[Editor’s note: The following contains spoilers for The Last of Us, Season 1 Episode 7, “Left Behind.”]
One under-explored element of The Last of Us this season has been the existence of FEDRA, the remnant of the U.S. government that has survived the collapse of civilization. 20 years after the outbreak, FEDRA is most commonly described by characters as a “fascist” institution, with a zero-tolerance policy towards the infected. It’s something we see in the very first episode, when a child is efficiently executed by doctors after testing positive for Cordyceps, and also generally come to understand as characters reference the group’s harsh rule over quarantine zones.
Yet in Episode 7, “Left Behind,” the series offered up a new perspective on what passes for law and order in the apocalypse. The episode takes its title from The Last of Us: Left Behind, a bonus adventure for the first video game which (like the episode) flashes back to Ellie and her best friend Riley exploring a mall together, while in the present Ellie tends to an injured Joel. What the show adds is an insightful glimpse into Ellie (Bella Ramsey)’s life prior to her getting infected (without dying) — specifically, we get to see her as a less-than-dutiful student at “FEDRA school.”
It’s a development that makes sense, given co-creator Craig Mazin‘s interest in exploring elements of the Last of Us universe that his collaborator Neil Druckmann (writer/director of the original video games) hadn’t covered. As Mazin told Consequence prior to the start of the season, he “would ask a lot of pesky questions of Neil to try and become as much of an expert on that world as he was, questions of things that weren’t in the game. Like, ‘Okay, what happened between the outbreak and the time we catch up with FEDRA and the QZ? How did FEDRA become FEDRA? Why FEDRA? How are they run now? Ellie is in FEDRA school, what is that like?”
Episode 7 answers that question to some degree, as the flashbacks first reveal Ellie exercising with her fellow students while listening to her precious Walkman, before getting into a fight with another student. The details here stand out, especially after weeks of watching Joel and Ellie travel across the country: The fluorescent lights of the gym, the “uniforms” worn by the students — mismatched grey sweatpants and sweatshirts, the closest FEDRA can get to regimentation in times like these.

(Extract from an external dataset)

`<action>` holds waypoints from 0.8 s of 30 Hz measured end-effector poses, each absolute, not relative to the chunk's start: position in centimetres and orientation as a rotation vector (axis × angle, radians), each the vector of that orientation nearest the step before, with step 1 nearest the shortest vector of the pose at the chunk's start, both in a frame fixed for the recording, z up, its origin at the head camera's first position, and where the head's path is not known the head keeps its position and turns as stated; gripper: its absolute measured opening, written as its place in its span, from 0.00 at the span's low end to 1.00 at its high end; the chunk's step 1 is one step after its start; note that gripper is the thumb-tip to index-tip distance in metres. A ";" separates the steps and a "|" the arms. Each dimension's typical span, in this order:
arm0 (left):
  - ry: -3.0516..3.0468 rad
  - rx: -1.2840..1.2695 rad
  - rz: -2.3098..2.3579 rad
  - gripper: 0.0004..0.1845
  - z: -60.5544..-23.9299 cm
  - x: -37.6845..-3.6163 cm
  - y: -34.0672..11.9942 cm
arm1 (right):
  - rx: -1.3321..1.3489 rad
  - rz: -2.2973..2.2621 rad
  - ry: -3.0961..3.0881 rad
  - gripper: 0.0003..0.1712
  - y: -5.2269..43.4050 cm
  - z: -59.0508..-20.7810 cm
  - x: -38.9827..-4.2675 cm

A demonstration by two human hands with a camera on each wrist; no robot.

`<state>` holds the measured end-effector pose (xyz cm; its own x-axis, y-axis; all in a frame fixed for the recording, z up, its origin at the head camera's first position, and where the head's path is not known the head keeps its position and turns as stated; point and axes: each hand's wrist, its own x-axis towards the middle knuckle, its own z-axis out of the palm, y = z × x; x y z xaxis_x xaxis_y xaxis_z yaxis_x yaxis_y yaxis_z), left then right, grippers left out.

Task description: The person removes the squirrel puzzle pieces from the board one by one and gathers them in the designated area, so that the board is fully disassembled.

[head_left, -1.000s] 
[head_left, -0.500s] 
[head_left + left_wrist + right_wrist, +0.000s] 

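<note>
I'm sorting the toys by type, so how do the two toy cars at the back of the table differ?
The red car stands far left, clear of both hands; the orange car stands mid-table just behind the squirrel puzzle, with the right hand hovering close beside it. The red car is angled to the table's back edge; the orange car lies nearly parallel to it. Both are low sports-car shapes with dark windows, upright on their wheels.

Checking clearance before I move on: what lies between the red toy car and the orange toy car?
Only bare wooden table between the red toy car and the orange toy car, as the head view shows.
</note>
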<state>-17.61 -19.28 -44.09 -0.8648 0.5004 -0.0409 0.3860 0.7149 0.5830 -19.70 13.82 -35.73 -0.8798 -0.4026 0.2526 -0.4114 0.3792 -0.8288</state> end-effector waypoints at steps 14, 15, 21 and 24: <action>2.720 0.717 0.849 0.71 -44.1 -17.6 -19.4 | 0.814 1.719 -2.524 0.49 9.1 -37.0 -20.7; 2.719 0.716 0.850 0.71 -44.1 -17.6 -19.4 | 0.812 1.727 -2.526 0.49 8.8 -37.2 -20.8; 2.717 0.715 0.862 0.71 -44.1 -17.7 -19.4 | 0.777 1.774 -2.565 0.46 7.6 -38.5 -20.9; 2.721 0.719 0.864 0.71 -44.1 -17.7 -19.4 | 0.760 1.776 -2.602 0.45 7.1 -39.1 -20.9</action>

More important, though, is the conversation Ellie has with Captain Kwong (Terry Chen) after the fight, in which he offers her something unexpected: praise, and hope. Kwong essentially explains why someone would want to sign up for life as a FEDRA officer — you might be a part of a brutal machine, but the creature comforts can’t be beat: warm in winter, cool in summer, good food, and giving orders instead of taking orders.
Kwong tells Ellie all this because he sees leadership potential in her if she chooses to commit to FEDRA, and she tells him that that’s the path she wants to choose. Later that night, though, we get another perspective on FEDRA life, as Riley (played in the series by Storm Reid) lures Ellie out to the abandoned shopping mall because, we soon discover, she’s chosen to join the Fireflies (you say “freedom fighters,” FEDRA says “terrorists”). Riley’s decision to join the Fireflies follows her receiving her official FEDRA assignment, per her pending graduation: sewage detail, the grunt life that Kwong was warning Ellie about.
So Riley’s throwing in her lot with the Fireflies, and leaving town the next day for her new post in Atlanta. It’s news that disappoints Ellie, especially after “this amazing fucking night” that Riley organizes for her; after the pair boogie to Etta James’ cover of “I Got You,” Ellie asks Riley not to go, and when Riley says yes, Ellie kisses her. Their feelings for each other now out in the open, Ellie asks “What now?” and Riley tells her, “We’ll figure it out” — a statement which gets inevitably followed up by the sounds of Infected coming closer.
The end of Riley and Ellie’s night together, both bitten and infected, awaiting a sure death that only ends up coming for one of them, means Ellie is never really forced to make a choice between a free life and a FEDRA life. That choice, instead, is left to linger in the background for the viewer to not just consider on Ellie’s behalf, but on our own. In a world where food, shelter, and safety are prized commodities, would being a FEDRA officer be the worst choice? Could you learn to live with it, if it meant staying alive?
It’s not an easy question to answer — which is why it’s great television.
The Last of Us airs Sundays on HBO and HBO Max.